Perlin Noise

Perlin Noise is a noise algorithm that produces organic-looking noise. In traditional noise, each pixel is “unaware” of its surroundings and position, and the result looks chaotic, like TV static.

Pure noise looks chaotic.

Perlin noise creates randomness at a broader level, and each pixel is influenced by this randomness in a way that appears organic.

Perlin noise looks nice to touch.

Generating Perlin Noise

Rather than introducing randomness for each pixel, randomness is used to determine the direction of gradient vectors at the vertices of a “supergrid”.

Points in the grid are influenced by these vectors, like a leaf moving through a creek might be pulled and pushed by currents. This is done mathematically with dot products between points in the grid and each gradient vector in the corresponding square of the supergrid.

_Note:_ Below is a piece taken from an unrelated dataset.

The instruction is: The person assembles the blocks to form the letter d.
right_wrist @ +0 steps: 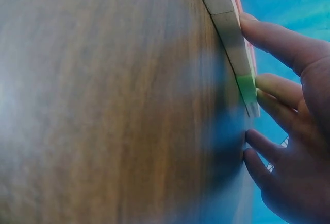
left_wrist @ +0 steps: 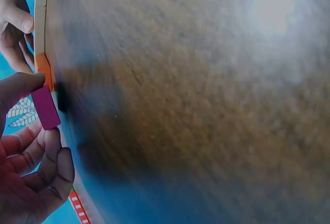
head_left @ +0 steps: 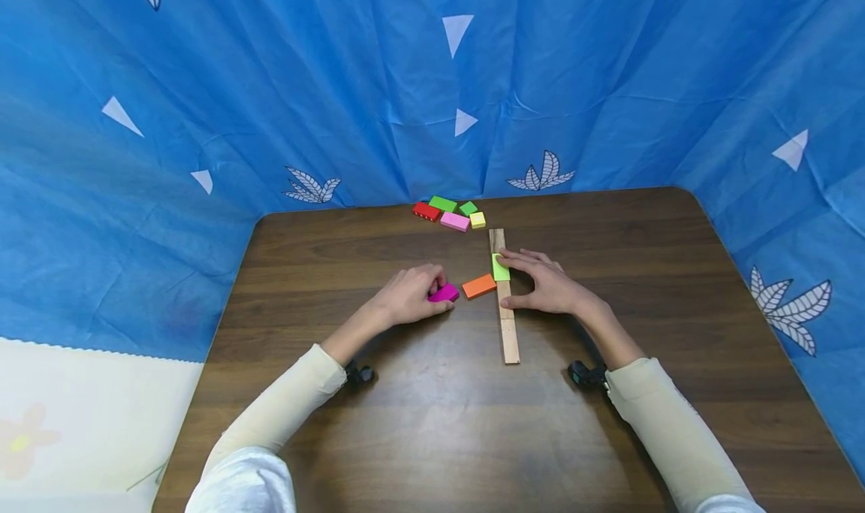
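My left hand (head_left: 408,295) pinches a magenta block (head_left: 444,293) between thumb and fingers; the left wrist view shows the same magenta block (left_wrist: 46,108) held at its two ends. To its right an orange block (head_left: 479,286) lies at an angle, its right end against a straight row of plain wooden blocks (head_left: 510,339). A lime-green block (head_left: 501,270) sits in line within that row. Spread along the row's right side, my right hand (head_left: 549,286) touches the green block with a fingertip and a wooden block with the thumb.
Near the table's back edge lie a red block (head_left: 426,212), a pink block (head_left: 455,221), a yellow block (head_left: 477,220) and two green blocks (head_left: 442,203). A blue patterned curtain (head_left: 378,85) hangs behind and beside the brown wooden table (head_left: 432,423).
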Tool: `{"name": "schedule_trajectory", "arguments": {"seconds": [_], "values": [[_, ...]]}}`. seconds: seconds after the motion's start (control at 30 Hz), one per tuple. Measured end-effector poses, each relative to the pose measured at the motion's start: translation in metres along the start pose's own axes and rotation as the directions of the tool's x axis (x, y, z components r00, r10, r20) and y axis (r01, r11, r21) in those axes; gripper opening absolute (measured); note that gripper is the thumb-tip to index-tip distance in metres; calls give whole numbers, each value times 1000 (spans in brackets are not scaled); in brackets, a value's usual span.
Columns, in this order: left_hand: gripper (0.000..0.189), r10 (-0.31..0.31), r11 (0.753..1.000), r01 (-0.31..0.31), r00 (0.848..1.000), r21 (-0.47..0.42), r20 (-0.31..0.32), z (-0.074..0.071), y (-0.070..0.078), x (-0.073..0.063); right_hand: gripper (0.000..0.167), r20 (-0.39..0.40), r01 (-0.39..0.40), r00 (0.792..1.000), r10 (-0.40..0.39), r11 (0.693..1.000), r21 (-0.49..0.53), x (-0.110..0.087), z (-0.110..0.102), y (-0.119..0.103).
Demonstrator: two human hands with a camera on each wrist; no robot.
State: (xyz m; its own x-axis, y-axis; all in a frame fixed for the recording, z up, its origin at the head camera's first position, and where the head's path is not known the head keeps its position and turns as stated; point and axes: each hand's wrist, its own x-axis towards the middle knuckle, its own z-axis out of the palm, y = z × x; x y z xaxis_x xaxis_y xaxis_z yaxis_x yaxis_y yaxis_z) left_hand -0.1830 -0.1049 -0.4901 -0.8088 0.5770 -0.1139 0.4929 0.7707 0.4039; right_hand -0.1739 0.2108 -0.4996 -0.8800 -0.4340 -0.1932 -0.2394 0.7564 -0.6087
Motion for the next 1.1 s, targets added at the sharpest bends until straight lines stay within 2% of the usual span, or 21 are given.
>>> {"name": "schedule_trajectory", "arguments": {"seconds": [0.3, 0.57, 0.77, 1.1], "values": [[47, 22, 999, -22, 1000, -34, -1, 7, 0, -1, 89, 0, 6, 1000, -6, 1000, 12, -1, 0, 2], [41, 96, 993, -94, 995, -75, 22, 2, -7, -5, 89, -5, 6, 1000, -5, 1000, 14, -1, 1, 2], [40, 98, 990, -93, 994, -104, 45, 1, -9, -5, 89, -5, 3, 1000, -3, 1000, 12, -1, 0, 2], [40, 110, 989, -106, 994, -105, 28, 4, -8, -2, 90, -5, 0, 1000, 0, 1000, 15, 0, 1, 3]]}}
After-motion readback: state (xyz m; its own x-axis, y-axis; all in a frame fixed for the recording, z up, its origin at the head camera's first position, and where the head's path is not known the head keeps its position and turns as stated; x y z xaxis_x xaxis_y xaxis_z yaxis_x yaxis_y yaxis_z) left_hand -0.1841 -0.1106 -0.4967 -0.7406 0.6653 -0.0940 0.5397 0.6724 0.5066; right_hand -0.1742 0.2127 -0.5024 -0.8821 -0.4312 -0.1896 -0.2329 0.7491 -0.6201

Each 4x4 group of cells maps to a square in the supergrid. It’s clear where the grid boundaries are in this example, so each cell is linearly interpolated, weighted by its distance from the corner of the supergrid cell. Cells at the corners will remain the same, but cells further from the corners will be interpolated.

Noise to Color

The reason I’m working on this in the first place is to generate nice, organic variation in colors. The noise values can be mapped to the 0-255 range for the RGB components of a color, and produce something like this in monocolor:

Cooler, though, is controlling each of the RGB channels separately. I generate a separate noise map for each channel and a range of values (0-255) to normalize the noise to, which corresponds to how much “influence” the noise has on that channel. A noise map with max influence can change the value of the corresponding channel a lot, while a noise map with no influence means the base color will remain unchanged.

With this approach, different materials can be defined by their base color and a range for each channel to change. You can make interesting grasses, rocks, water, whatever.